Go through the data below and return each line where the string "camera" occurs.

→ Supplied information
....................

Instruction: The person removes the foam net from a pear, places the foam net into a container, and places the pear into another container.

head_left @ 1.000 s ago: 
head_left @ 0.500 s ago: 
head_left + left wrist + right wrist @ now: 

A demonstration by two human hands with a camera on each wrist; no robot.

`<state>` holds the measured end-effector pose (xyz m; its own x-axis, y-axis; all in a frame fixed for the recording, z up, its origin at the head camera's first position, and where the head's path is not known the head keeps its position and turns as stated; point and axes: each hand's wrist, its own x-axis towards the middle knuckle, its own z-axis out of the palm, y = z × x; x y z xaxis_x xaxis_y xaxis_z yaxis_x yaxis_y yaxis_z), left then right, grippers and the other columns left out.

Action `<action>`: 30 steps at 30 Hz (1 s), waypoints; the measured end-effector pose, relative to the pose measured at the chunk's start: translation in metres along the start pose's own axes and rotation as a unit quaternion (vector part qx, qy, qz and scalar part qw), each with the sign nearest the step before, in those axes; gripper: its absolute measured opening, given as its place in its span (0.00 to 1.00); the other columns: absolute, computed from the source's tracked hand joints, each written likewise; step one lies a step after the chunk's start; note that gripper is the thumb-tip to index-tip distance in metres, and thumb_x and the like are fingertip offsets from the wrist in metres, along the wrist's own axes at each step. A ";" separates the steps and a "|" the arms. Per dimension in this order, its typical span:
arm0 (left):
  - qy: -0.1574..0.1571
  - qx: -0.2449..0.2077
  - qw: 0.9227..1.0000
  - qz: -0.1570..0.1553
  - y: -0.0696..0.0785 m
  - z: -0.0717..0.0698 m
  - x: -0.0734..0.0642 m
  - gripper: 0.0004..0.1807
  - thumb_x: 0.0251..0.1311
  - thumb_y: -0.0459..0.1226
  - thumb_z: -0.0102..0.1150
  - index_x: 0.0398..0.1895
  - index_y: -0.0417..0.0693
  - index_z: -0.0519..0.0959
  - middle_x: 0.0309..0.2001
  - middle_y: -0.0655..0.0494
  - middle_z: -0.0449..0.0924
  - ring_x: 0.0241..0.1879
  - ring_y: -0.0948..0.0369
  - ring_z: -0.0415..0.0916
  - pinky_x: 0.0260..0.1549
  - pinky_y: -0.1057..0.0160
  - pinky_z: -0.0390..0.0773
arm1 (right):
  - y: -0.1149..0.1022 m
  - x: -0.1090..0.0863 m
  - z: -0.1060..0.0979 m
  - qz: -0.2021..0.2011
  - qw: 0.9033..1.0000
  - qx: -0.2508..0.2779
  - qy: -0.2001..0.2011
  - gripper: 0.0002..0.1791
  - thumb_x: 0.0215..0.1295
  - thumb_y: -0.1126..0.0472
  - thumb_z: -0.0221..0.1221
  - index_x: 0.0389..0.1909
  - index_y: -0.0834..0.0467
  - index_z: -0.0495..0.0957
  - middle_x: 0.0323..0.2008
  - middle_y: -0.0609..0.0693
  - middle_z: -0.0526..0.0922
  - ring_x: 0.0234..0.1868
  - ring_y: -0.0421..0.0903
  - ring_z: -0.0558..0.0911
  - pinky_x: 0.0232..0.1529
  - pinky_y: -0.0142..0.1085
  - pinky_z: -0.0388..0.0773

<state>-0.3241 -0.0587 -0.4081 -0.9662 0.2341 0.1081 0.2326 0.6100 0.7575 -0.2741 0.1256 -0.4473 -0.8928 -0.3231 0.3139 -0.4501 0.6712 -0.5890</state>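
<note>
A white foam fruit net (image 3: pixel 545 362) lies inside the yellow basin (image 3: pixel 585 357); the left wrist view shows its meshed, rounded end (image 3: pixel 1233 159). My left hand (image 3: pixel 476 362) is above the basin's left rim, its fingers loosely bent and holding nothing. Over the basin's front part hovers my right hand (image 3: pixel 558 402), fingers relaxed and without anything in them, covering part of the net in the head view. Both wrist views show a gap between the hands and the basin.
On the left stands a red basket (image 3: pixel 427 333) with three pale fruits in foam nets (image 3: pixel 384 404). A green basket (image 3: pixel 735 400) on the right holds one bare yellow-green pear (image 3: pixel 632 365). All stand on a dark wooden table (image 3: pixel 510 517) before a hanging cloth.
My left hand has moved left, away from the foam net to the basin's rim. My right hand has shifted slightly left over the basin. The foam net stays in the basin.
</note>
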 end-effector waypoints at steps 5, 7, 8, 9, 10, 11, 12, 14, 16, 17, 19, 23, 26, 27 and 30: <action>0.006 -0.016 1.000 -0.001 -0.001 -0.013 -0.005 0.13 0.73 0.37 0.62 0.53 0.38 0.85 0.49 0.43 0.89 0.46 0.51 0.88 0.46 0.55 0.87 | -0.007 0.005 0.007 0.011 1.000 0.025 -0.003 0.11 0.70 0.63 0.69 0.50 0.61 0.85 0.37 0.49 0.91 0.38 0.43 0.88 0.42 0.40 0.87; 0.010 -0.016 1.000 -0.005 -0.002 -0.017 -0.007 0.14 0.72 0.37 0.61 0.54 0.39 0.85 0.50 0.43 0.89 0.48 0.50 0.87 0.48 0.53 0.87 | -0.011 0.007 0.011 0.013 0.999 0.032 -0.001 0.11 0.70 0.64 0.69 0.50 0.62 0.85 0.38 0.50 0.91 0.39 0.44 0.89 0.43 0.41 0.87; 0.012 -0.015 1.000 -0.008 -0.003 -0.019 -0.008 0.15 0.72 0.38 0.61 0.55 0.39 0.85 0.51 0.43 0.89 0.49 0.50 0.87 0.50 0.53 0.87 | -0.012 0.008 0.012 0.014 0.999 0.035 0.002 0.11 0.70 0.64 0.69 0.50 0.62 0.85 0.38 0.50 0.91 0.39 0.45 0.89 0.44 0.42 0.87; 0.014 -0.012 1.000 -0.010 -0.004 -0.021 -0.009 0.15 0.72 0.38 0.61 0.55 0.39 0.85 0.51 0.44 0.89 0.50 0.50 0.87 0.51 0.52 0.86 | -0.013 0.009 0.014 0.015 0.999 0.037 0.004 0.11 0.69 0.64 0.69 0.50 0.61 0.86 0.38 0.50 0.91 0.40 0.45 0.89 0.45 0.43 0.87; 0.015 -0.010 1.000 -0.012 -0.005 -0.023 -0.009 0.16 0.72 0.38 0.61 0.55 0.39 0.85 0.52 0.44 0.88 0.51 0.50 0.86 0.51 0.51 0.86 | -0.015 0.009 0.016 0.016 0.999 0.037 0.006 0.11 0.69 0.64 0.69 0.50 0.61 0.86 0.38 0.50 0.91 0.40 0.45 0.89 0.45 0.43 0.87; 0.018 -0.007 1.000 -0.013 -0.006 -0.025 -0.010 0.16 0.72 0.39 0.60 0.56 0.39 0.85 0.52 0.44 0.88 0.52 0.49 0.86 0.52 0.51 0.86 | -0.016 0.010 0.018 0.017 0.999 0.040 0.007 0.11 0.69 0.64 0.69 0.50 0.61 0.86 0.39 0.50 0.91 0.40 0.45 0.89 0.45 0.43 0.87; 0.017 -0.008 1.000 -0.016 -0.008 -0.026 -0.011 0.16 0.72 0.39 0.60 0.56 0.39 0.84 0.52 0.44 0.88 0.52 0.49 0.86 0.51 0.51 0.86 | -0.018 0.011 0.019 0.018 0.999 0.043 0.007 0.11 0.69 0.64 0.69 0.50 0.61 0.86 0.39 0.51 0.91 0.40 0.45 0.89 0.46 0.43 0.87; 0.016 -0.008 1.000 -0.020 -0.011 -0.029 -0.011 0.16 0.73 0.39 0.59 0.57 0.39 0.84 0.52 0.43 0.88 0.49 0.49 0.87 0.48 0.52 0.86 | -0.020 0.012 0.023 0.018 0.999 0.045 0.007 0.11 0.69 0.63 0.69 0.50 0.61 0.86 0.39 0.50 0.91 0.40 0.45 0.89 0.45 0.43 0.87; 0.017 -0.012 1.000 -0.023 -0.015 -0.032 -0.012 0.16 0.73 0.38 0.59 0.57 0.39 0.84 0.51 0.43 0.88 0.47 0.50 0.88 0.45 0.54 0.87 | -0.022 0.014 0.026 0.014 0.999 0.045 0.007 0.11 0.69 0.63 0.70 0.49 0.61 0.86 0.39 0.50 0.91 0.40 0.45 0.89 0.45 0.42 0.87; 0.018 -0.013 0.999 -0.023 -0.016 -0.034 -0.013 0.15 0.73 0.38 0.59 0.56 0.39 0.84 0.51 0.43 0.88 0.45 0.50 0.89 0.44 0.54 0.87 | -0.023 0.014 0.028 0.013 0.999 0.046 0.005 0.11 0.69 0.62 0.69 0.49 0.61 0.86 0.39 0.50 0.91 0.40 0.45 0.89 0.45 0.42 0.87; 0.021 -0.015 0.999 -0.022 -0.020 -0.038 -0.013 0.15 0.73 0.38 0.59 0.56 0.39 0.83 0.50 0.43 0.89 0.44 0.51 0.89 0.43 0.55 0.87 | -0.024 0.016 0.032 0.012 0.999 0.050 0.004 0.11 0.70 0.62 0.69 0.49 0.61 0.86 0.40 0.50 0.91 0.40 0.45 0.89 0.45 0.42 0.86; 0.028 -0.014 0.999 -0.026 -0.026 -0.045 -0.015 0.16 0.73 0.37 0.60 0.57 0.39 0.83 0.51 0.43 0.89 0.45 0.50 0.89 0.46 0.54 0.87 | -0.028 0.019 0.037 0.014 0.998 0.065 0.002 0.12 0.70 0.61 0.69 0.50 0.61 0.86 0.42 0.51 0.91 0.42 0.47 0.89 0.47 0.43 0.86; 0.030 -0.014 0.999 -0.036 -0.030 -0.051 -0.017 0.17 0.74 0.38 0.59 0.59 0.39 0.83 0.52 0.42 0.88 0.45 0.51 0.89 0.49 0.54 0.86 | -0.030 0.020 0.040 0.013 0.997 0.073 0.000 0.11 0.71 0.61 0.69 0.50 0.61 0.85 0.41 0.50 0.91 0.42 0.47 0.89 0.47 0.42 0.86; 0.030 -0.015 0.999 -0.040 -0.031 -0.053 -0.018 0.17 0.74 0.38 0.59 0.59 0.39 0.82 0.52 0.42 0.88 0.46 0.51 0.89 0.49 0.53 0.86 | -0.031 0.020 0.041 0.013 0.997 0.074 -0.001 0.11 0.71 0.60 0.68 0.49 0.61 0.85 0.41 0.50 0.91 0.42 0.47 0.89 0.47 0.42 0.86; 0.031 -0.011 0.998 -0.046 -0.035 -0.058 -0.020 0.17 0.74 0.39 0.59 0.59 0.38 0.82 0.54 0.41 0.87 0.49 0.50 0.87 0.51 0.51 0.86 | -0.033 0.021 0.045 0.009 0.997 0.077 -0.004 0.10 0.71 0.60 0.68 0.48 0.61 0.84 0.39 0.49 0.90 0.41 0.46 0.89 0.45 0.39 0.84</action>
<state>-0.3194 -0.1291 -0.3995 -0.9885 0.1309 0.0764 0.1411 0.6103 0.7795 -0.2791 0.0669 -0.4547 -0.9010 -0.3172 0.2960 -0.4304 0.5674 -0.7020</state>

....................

→ Task result
A demonstration by two human hands with a camera on each wrist; no robot.
`<state>` holds the measured end-effector pose (xyz m; its own x-axis, y-axis; all in a frame fixed for the recording, z up, its origin at the head camera's first position, and where the head's path is not known the head keeps its position and turns as stated; point and axes: each hand's wrist, its own x-axis towards the middle knuckle, its own z-axis out of the palm, y = z × x; x y z xaxis_x xaxis_y xaxis_z yaxis_x yaxis_y yaxis_z), left then right, grippers and the other columns left out.

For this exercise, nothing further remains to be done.